On 27/11/15 14:13, Richard Biener wrote:
The following fixes the excessive peeling for gaps we do when doing
SLP now that I removed most of the restrictions on having gaps in
the first place.
This should make low-trip vectorized loops more efficient (sth
also the combine-epilogue-with-vectorized-body-by-masking patches
claim to do).
Bootstrapped and tested on x86_64-unknown-linux-gnu, applied to trunk.
Richard.
2015-11-27 Richard Biener <rguent...@suse.de>
PR tree-optimization/68559
* tree-vect-data-refs.c (vect_analyze_group_access_1): Move
peeling for gap checks ...
* tree-vect-stmts.c (vectorizable_load): ... here and relax
for SLP.
* tree-vect-loop.c (vect_analyze_loop_2): Re-set
LOOP_VINFO_PEELING_FOR_GAPS before re-trying without SLP.

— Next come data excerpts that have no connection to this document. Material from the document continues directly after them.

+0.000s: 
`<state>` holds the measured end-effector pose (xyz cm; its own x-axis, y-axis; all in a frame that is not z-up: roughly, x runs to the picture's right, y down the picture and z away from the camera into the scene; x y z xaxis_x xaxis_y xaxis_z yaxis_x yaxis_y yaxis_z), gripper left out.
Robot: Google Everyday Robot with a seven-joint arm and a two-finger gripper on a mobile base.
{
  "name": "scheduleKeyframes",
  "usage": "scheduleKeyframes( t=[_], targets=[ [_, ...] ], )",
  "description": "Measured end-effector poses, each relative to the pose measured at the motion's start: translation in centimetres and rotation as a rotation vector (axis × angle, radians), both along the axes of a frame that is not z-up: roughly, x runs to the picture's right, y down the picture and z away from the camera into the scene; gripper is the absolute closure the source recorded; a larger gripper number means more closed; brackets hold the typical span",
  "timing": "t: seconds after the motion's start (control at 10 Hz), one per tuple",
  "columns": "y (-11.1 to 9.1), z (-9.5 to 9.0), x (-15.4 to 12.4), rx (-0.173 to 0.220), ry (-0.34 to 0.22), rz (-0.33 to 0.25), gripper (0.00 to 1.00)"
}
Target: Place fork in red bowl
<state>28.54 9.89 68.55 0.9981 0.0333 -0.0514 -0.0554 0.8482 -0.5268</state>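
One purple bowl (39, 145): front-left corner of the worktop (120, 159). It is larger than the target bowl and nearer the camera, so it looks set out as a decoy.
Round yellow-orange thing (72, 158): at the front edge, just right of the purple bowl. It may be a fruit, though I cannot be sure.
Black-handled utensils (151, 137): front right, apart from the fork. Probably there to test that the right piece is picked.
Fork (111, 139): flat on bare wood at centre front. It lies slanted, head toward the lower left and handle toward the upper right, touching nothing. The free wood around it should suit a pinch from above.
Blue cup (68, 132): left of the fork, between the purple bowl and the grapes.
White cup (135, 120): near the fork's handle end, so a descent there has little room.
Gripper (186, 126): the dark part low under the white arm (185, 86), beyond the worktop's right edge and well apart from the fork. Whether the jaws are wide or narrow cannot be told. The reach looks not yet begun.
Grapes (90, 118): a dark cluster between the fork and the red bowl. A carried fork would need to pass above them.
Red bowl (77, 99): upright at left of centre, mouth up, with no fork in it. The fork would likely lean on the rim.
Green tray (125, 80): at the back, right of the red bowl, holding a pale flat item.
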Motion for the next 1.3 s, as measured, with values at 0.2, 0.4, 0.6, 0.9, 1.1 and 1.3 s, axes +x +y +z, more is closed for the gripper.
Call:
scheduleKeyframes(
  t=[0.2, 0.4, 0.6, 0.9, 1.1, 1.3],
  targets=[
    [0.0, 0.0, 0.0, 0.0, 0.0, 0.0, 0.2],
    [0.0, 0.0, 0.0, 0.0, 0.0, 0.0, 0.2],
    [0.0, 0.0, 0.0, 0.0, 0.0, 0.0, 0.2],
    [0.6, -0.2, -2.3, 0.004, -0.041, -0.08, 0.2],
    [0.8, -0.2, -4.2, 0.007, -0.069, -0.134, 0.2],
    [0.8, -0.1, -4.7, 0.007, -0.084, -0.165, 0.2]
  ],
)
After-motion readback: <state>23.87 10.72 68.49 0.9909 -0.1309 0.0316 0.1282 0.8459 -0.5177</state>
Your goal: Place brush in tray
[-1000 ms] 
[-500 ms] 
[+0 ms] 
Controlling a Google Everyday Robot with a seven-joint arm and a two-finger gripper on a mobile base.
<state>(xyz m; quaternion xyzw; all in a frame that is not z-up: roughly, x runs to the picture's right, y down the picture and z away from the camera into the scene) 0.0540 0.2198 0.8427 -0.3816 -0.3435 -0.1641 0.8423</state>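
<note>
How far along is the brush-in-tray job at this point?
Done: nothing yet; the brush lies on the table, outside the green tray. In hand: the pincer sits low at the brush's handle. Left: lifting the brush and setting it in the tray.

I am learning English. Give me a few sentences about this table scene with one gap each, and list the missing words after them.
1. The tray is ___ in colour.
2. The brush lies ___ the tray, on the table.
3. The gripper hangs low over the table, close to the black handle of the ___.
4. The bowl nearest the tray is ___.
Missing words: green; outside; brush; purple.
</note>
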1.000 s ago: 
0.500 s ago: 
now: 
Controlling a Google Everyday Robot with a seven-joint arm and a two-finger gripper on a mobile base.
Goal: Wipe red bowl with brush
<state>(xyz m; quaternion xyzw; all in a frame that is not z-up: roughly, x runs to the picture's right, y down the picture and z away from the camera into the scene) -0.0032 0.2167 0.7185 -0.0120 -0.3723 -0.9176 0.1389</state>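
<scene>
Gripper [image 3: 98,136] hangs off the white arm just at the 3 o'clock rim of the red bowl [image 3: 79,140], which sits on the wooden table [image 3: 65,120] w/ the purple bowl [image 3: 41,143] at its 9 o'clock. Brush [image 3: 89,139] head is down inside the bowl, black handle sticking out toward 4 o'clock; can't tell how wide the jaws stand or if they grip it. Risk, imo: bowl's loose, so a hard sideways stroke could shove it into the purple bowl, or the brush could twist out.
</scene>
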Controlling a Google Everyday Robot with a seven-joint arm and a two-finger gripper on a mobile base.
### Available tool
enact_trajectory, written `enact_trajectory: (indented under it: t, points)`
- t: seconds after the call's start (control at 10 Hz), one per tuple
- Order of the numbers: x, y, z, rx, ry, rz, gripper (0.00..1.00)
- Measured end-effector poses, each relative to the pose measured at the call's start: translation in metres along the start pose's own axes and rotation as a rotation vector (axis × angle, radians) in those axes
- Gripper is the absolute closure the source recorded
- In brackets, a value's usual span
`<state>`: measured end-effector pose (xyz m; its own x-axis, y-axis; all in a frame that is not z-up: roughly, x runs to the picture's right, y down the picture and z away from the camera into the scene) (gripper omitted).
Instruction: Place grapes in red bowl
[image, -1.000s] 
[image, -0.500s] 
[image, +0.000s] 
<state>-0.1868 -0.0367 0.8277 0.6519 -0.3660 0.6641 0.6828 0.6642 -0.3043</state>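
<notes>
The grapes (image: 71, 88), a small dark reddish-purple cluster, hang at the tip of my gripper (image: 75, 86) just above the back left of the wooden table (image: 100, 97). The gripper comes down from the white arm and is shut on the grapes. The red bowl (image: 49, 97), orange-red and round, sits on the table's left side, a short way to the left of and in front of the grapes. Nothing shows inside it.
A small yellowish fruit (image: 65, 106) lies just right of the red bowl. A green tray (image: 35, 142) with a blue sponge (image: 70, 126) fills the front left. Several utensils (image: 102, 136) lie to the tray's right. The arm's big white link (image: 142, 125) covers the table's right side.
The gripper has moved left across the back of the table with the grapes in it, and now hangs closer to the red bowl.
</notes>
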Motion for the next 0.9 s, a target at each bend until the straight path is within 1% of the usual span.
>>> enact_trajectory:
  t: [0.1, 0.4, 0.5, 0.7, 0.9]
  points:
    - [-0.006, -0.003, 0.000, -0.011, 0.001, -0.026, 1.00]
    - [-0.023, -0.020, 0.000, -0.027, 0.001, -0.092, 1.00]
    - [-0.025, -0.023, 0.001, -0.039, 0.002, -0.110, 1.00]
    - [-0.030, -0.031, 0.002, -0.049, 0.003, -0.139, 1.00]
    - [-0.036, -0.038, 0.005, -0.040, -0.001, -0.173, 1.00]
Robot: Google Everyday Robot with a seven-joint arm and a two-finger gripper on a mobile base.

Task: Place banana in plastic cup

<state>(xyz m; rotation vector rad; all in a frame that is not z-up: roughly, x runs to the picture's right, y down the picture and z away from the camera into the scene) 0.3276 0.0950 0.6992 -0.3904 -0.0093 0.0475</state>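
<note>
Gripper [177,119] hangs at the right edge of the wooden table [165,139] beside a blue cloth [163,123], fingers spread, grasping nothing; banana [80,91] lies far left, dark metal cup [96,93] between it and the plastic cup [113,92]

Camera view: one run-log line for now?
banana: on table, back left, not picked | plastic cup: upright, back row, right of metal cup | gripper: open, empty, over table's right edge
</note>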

* gcc.dg/vect/slp-perm-4.c: Adjust again.
* gcc.dg/vect/pr45752.c: Likewise.
Since this, we have
FAIL: gcc.dg/vect/pr45752.c -flto -ffat-lto-objects scan-tree-dump-times vect
"gaps requires scalar epilogue loop" 0
FAIL: gcc.dg/vect/pr45752.c scan-tree-dump-times vect "gaps requires scalar
epilogue loop" 0
on aarch64 platforms (aarch64-none-linux-gnu, aarch64-none-elf,
aarch64_be-none-elf).
Thanks, Alan